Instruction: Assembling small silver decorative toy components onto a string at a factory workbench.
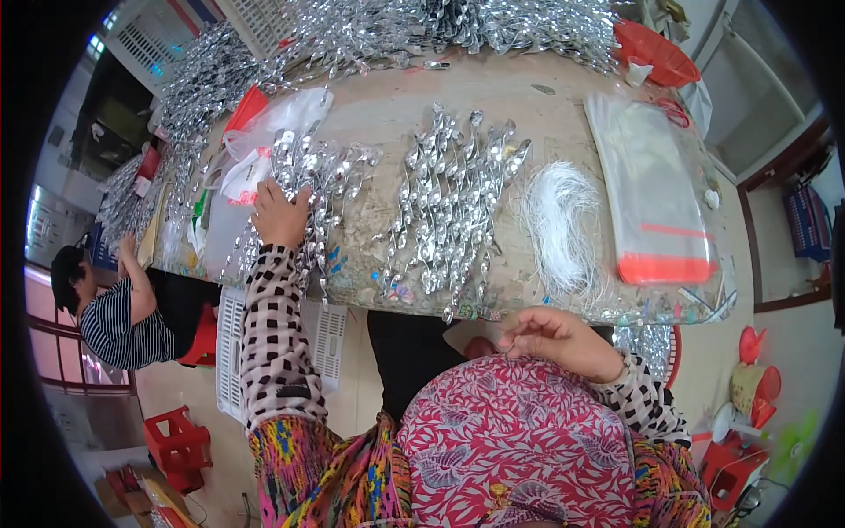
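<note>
My left hand (281, 216) rests palm down on a pile of shiny silver twisted foil strands (339, 172), its fingers apart. Beside that pile, in the middle of the table, lies a second bunch of silver twisted strands (453, 198). My right hand (559, 339) is just off the table's front edge, above my lap, with thumb and fingers pinched together. Whatever is in that pinch is too small to make out. A bundle of thin white strings (562, 229) lies on the table beyond my right hand.
Flat clear plastic bags with red ends (660, 194) lie on the right of the table (378, 101). Silver strands (422, 31) heap along the back near a red basket (656, 55). A co-worker (128, 317) sits at the left. A white crate (233, 352) stands below the front edge.
</note>
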Motion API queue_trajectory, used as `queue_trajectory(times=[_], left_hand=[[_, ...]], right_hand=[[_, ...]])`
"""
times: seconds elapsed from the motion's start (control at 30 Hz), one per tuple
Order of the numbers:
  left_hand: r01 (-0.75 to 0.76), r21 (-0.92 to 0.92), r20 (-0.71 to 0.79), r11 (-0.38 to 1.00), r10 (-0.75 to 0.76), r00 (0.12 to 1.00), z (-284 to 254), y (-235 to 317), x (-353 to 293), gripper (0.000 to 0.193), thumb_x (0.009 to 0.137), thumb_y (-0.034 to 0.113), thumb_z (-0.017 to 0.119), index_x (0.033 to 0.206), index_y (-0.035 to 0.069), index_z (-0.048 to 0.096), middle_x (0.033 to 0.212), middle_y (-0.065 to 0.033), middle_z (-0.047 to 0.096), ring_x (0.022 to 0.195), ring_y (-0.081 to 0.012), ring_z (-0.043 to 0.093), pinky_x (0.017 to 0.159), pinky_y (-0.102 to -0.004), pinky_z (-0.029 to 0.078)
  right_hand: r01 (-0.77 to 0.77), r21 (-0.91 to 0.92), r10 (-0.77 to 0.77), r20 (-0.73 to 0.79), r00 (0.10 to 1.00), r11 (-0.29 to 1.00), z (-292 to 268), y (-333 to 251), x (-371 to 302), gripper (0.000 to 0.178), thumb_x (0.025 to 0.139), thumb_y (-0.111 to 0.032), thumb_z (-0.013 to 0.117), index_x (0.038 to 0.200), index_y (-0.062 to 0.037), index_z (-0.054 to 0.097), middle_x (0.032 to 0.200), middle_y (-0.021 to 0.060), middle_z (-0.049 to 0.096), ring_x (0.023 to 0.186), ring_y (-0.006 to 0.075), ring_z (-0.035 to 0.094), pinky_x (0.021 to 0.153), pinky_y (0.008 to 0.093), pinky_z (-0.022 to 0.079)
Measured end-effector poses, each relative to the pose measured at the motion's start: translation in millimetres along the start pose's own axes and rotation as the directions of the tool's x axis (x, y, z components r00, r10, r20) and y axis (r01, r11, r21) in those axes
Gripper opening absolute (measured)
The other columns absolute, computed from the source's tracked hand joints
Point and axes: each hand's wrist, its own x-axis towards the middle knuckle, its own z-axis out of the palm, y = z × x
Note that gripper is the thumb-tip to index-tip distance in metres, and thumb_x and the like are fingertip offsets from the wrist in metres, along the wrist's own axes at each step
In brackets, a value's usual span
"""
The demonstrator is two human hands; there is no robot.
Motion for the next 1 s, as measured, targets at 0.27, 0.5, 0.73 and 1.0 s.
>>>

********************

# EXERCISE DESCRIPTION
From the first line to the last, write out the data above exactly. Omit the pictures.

# REPLY TO THE EXERCISE
Instruction: Assembling small silver decorative toy components onto a string at a factory workbench.
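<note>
My left hand (281, 216) rests palm down on a pile of shiny silver twisted foil strands (339, 172), its fingers apart. Beside that pile, in the middle of the table, lies a second bunch of silver twisted strands (453, 198). My right hand (559, 339) is just off the table's front edge, above my lap, with thumb and fingers pinched together. Whatever is in that pinch is too small to make out. A bundle of thin white strings (562, 229) lies on the table beyond my right hand.
Flat clear plastic bags with red ends (660, 194) lie on the right of the table (378, 101). Silver strands (422, 31) heap along the back near a red basket (656, 55). A co-worker (128, 317) sits at the left. A white crate (233, 352) stands below the front edge.
</note>
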Motion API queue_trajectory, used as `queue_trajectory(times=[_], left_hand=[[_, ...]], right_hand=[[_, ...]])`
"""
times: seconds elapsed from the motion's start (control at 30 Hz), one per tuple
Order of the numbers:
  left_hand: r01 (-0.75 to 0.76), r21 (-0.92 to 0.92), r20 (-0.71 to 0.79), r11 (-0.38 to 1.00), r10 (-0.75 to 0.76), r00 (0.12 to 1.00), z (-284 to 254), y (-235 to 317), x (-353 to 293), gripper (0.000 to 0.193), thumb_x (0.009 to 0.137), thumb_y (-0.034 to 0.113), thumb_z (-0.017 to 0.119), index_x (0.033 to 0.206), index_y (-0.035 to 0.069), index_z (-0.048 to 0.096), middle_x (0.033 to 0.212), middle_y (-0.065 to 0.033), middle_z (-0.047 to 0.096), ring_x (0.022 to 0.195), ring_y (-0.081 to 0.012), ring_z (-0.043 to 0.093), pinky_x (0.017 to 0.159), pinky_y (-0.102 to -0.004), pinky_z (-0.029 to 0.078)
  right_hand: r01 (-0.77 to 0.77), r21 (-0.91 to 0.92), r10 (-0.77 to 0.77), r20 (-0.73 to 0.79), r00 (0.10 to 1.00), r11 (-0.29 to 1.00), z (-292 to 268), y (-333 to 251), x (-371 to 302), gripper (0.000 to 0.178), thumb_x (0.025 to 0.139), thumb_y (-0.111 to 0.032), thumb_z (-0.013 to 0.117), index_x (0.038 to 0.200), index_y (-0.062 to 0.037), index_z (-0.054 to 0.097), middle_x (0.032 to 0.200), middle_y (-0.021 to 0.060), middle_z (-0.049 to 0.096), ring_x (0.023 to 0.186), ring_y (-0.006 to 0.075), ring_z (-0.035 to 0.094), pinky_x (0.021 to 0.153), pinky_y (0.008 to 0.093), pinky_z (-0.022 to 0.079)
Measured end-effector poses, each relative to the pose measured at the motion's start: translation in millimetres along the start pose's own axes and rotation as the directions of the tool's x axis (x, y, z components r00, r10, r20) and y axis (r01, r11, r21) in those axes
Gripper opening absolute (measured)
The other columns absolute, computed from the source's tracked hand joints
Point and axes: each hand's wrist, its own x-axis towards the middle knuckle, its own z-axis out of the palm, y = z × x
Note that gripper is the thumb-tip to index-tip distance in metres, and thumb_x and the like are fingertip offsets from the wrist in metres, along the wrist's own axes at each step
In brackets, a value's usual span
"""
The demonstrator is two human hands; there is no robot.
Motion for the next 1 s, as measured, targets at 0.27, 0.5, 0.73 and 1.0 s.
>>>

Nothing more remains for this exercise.